About Bhishma Pitamah

1. Bhishma Takes Celibacy Oath:

Although Devavrata was first in line for the crown, destiny had other plans for him. After a long time, Satyavati, a fisherwoman, caught Shantanu’s attention, and he proposed to her. Satyavati agreed to his plan but made his pledge that only her son, not Devavrata, would rule as king. To appease his father, Devavrata swore a pledge of celibacy after learning about Satyavati’s illness. The throne was open to Satyavati’s son because the oath of celibacy rendered him unsuitable for the position. He was given the gift of a Wish-Long Life, and Satyavati forced him to make an unconditional oath to serve the ruling monarch.

2. Bhishma kidnaps Amba Ambalika and Ambika:

Due to his reputation as a wise and Dharmic man, Bhishma was held in high regard by all. Satyavati gave Bhishma the assignment to utilise the Swayamvara to capture the princesses. In Kshatriya Kingdoms, it was common for Princesses to select their spouses based on their courage and ability, a tradition known as swayamvara. Although the Kashi King had three daughters, Amba already had Salya in her heart. Bhishma won the Swayamvara, but the men present objected when he declared he was speaking on behalf of his stepbrother VichitraVirya. Bhishma kidnapped the three daughters, but after learning of Amba’s choice, he released her. Amba was ridiculed and sent back when she arrived back in Salya. Amba, who felt degraded and angry, vowed to kill Bhishma. But because Bhishma was given eternal life, she was resurrected as Shikhandi and given to King Drupada, who ultimately killed Bhishma.

3. The Garland That Was Never Worn:

Bhishma was the one person whom Amba adored and wanted to marry. But when she was unable to make up her mind and was rejected by her uncle, Bhishma completely rejected her, which caused her to become extremely frustrated. She endured strict penance because she pledged to end Bhishma’s life. Lord Subrahmanya gave her a garland that will never wither. She was told to give the wreath to the person Bhishma would face off against. Because she was a nightmare to everyone, she was unable to convince anyone to wear the garland and join the fight against Bhishma.

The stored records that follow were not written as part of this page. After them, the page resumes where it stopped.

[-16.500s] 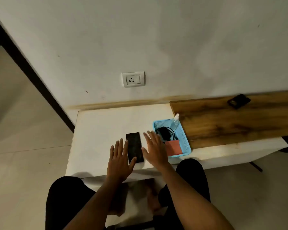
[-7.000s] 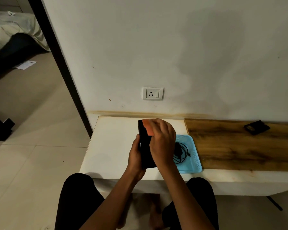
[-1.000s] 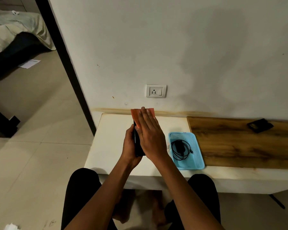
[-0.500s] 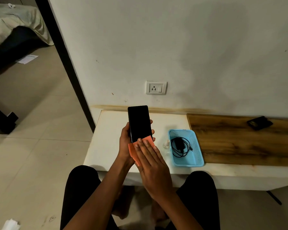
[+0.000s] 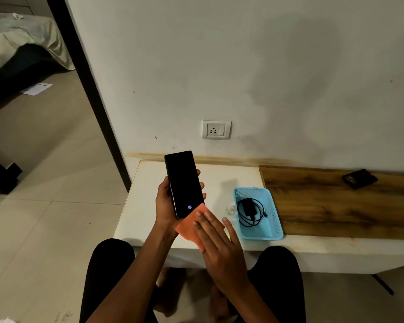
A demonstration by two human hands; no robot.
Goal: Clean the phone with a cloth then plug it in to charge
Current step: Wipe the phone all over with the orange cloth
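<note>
Since half a second before, the right hand point(image 5: 219, 243) had slid the orange cloth point(image 5: 191, 226) a little further down, so that it covered only the bottom edge of the phone point(image 5: 183, 183) and a small lit fingerprint icon showed on the dark screen just above the cloth. The left hand point(image 5: 166, 203) gripped the phone from behind and from its left side, with fingertips curled round the right edge, holding it nearly upright and slightly tilted above the white tabletop point(image 5: 145, 206), screen toward the camera. The right hand lay flat, fingers straight and together, pressing the cloth against the phone's lower end, and part of the cloth hung free below the phone. To the right, on the tabletop, stood a light blue basket point(image 5: 274, 220) holding a black charger with its coiled cable point(image 5: 251, 210). A small clear bottle point(image 5: 230, 209) stood just beside the basket's left wall. A wooden board point(image 5: 324, 206) lay beyond the basket, with a small dark object point(image 5: 359, 178) near its far edge. A white wall socket point(image 5: 216, 129) sat on the wall above the tabletop, with nothing plugged into it.
</note>
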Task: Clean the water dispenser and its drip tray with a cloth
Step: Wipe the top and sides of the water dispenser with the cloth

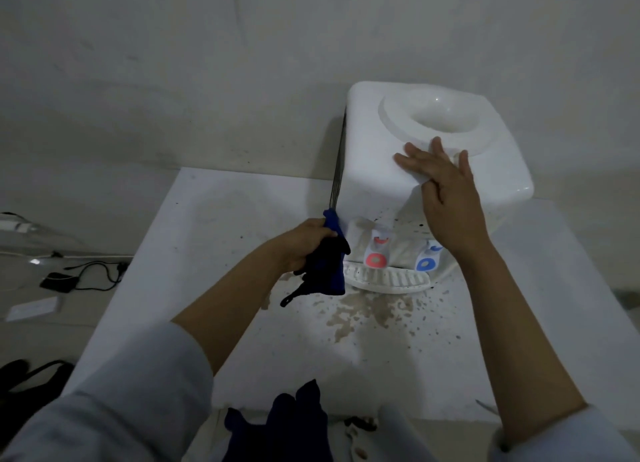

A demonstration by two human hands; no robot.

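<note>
A white tabletop water dispenser (374, 150) stands at the back right of a white table (225, 226), with no bottle in its round top well. A red tap (375, 254) and a blue tap (426, 259) hang over its white slotted drip tray (384, 280). My left hand (301, 247) grips a dark blue cloth (329, 264) against the dispenser's lower left front corner, beside the tray. My right hand (446, 198) lies flat, fingers spread, on the dispenser's top front edge.
Brown stains and dark specks (367, 312) cover the table in front of the tray. Another dark blue cloth (287, 423) hangs at the near table edge. A black cable and adapter (83, 274) lie on the floor at left. The wall is close behind.
</note>
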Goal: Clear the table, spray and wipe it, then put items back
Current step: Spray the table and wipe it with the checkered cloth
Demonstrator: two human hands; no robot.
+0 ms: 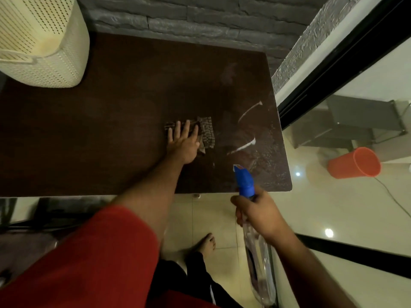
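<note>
checked cloth (203,134) (crumpled) under flat left hand (183,142), wet dark table (89,141)

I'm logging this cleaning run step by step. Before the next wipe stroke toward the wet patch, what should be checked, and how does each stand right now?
1. Cloth under the left hand, fingers flat on it: ok.
2. Spray on the table: droplets and white streaks lie right of the cloth: ok.
3. Wiping path from cloth to streaks free of objects: ok.
4. Spray bottle held off the surface by the right hand: ok.
5. Table fully cleared: not ok, a cream perforated basket appears to sit at the far left corner.
6. Liquid left in the bottle: cannot tell.
</note>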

4. The Incredible Warrior Whom the Guru Can’t Defeat:

Lord Parashurama, who was regarded as a Mahavishnu incarnation, taught Bhishma a lot about combat. Amba turned to Parashurama in a last-ditch effort to exact revenge for the demeaning disappointment she had experienced from Bhishma. The battle between the Guru and his pupil dragged on for a very long time and ended in a draw because Bhishma was unbeatable.

5. The One Who Choose When to Die:

Bhishma’s father had bestowed upon him the blessing of choosing the moment of his death. In the Mahabharata battlefield, Bhishma decided to take up the bed of arrows. He chose to wait until Uthrayana (northward movement of the sun), which arrived after 58 days because he died in the battle during Dakshinayana (southward movement of the sun), which was not a fortunate time to pass away.

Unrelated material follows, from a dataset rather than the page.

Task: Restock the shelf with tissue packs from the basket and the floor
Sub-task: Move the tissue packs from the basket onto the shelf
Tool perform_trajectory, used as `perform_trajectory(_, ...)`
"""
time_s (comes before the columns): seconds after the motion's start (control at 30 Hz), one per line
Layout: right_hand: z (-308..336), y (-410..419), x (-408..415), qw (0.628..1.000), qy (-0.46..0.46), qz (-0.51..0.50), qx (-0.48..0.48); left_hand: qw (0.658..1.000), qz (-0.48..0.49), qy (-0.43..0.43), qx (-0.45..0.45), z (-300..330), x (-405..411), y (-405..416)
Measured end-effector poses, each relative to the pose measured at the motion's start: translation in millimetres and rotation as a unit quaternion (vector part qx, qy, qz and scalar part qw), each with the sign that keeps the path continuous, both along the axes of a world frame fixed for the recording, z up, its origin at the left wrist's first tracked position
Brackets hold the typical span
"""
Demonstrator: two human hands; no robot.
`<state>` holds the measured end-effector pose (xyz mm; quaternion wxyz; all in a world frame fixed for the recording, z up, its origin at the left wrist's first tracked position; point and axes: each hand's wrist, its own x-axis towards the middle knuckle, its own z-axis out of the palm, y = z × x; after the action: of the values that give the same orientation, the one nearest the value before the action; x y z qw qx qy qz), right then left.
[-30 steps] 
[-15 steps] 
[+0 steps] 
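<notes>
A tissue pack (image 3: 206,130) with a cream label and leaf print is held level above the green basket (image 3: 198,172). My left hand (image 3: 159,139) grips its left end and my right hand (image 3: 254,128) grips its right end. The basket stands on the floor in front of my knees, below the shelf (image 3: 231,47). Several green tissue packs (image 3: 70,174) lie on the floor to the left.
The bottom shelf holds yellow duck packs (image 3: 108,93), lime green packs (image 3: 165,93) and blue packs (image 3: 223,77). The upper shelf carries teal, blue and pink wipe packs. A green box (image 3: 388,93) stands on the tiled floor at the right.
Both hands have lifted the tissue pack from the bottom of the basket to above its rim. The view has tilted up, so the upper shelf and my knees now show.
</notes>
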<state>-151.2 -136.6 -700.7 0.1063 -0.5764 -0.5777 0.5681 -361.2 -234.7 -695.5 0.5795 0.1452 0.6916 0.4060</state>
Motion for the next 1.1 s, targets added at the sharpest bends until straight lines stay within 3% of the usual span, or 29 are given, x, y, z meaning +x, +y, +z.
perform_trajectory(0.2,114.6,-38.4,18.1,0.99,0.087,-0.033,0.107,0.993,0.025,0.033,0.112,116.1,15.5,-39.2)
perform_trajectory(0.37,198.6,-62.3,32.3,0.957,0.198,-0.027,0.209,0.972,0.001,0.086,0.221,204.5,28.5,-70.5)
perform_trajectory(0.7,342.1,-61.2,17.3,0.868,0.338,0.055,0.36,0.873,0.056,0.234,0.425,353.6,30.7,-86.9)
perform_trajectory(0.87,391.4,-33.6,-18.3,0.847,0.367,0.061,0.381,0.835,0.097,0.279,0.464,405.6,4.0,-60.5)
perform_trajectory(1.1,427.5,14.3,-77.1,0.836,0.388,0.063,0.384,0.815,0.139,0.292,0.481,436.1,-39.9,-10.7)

6. Bhishma Taught Pandavas From the Bed of Arrows:

During the 58 days that Bhishma spent waiting to die on the bed of arrows, he spoke to the Pandavas about several significant topics. When asked who was the true rescuer of humanity, he responded that it was Vishnu Sahasranama, one of the thousand names of Vishnu that may grant all wealth to believers and banish all suffering.

7. The Exalted Status of Bhishma Before his Birth:

Bhishma Pitamah was a Vasu before his birth (celestial being). On a fun excursion with their wives, he and his brothers came and discovered a stunning cow named Nandini who was living in the hermitage of the sage Vasishta. One of the Vasus took it after being ordered to by the ladies, which infuriated the wise man. As a result of the sage’s curse, Bhishma was born on this planet.

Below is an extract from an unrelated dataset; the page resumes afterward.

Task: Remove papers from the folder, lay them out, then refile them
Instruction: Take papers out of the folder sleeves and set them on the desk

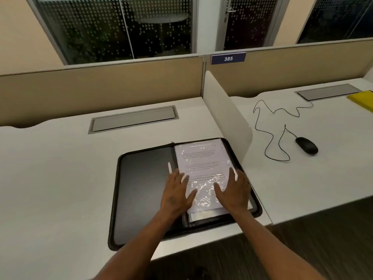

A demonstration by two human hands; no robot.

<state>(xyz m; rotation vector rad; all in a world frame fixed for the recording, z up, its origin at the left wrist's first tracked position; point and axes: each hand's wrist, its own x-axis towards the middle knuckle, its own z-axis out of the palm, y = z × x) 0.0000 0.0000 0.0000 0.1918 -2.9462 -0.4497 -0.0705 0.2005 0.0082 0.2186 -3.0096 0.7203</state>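
Papers (201,164) sit in the open folder (145,190), none on the desk (60,178).
I rest left hand (177,193) and right hand (234,190) flat, fingers spread, gripping nothing.

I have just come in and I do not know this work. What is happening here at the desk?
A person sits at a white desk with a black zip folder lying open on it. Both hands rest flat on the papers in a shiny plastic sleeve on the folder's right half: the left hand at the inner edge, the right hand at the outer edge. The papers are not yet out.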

8. The One Who Made the Lord Krishna Break his Promise:

Krishna had pledged that he wouldn’t use a weapon to participate in the Kurukshetra War before it started. Bhishma engaged in a fierce battle on the battlefield. The champion of battle threw arrows at Arjuna one after another, but he was unable to withstand them. When Bhishma was able to convince the Lord to break his word, Krishna stepped into the battle and caught a chariot wheel flung at Arjuna, saving him from certain death.